Global Nonprofit CureDuchenne to Host FUTURES National Conference for the Duchenne Muscular Dystrophy Community on April 20-23 in San Diego
Three-Day Conference Welcomes Attendees from Around the World for the Latest Research and Community Building
NEWPORT BEACH, Calif., March 9, 2023 /PRNewswire/ -- CureDuchenne, a global nonprofit committed to finding and funding a cure for Duchenne muscular dystrophy, announced its FUTURES National Conference will be held from April 20-23, 2023 in San Diego, California. FUTURES is a three-day event focused on bringing education, connection and hope to the Duchenne community. The annual event will take place as a hybrid event, offering attendees a chance to participate both online and in-person, at the Marriott Marquis & Marina.
This year's event theme is Bright Futures, placing importance on the acceleration of critical research, improvement of care and quality of life for all, and fostering a community that supports one another and takes on the future together. CureDuchenne will offer insightful and interactive presentations on a variety of relevant topics, including the latest research and therapies for individuals with Duchenne muscular dystrophy, insight from industry thought leaders, social events for the whole family, a gaming lounge, and more.
"As we celebrate our 20th anniversary, we can't wait to connect with families and our healthcare community to share important research, have thoughtful discussions on emerging approaches to care, and spend quality time together," said Debra Miller, founder and CEO of CureDuchenne. "We are at a critical time with potentially transformative therapeutic treatments coming over the horizon and we have much to share."

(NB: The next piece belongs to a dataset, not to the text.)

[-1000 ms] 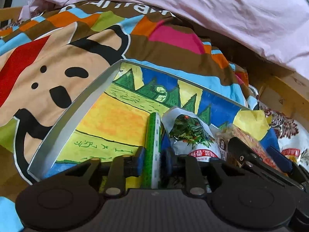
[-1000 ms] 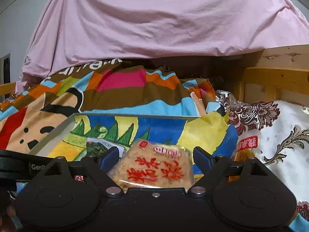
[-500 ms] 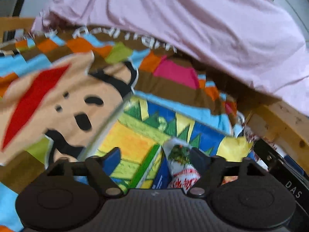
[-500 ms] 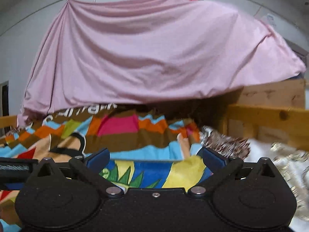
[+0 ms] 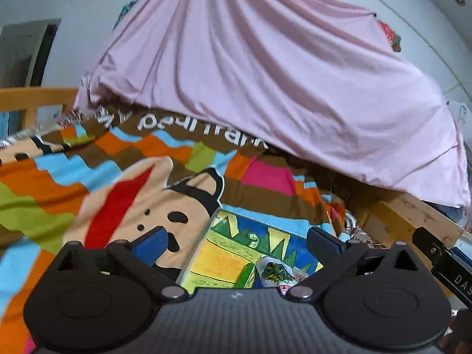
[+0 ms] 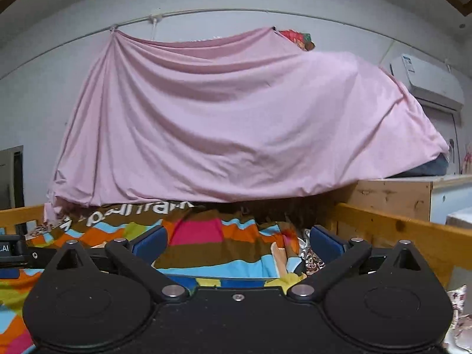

Returning keynote speakers Justin Skeesuck and Patrick Gray will share new insights and inspiration from their latest accessible journey through the Camino de Santiago. "Our experience during last year's FUTURES conference connecting with families, parents, caregivers and individuals with Duchenne was hugely impactful," said Justin Skeesuck. "We're excited to share new stories this year that will hopefully help encourage others to find and foster purpose no matter the circumstances." Skeesuck and Gray's inspiring story of their 500-mile trek through the rugged terrain of northern Spain, with Patrick and others pushing Justin in a custom-made wheelchair, was told in an extraordinary documentary titled I'll Push You.
The event will kick off on Friday, April 20, with a "CURE" theme, featuring an engaging keynote panel with industry leaders, including Kevin Flanigan, MD, director of the Center for Gene Therapy at Nationwide Children's Hospital, Carsten G. Bönnemann, MD, senior investigator with the National Institutes of Health, Emil Kakkis, MD, PhD, Founder, president and CEO of Ultragenyx, and more. They will discuss the successes, learnings, challenges, and future of Duchenne research. Research sessions will highlight gene therapy and gene editing, RNA-targeted therapeutics, and muscle preservation and anti-inflammatory treatment approaches. Saturday will highlight "CARE," with healthcare providers discussing the most critical advancements and recommendations in their specialties, as well as breakout sessions for caregivers of individuals with Duchenne of all ages, including sessions for adults with Duchenne. Sunday will close the three-day conference with a "COMMUNITY" focus, highlighting family support, overcoming everyday challenges, and clinical care, research and mental health for female Duchenne carriers.
Throughout the weekend, CureDuchenne will offer on-site childcare and activities for the whole family, including a gaming lounge for kids and a hangout lounge for adults with Duchenne. In-person registration fee is $100 per adult, with $50 early-bird pricing available until March 13, 2023. Virtual attendance is free of charge. There is also no charge for adult individuals with Duchenne and children under 16 years of age.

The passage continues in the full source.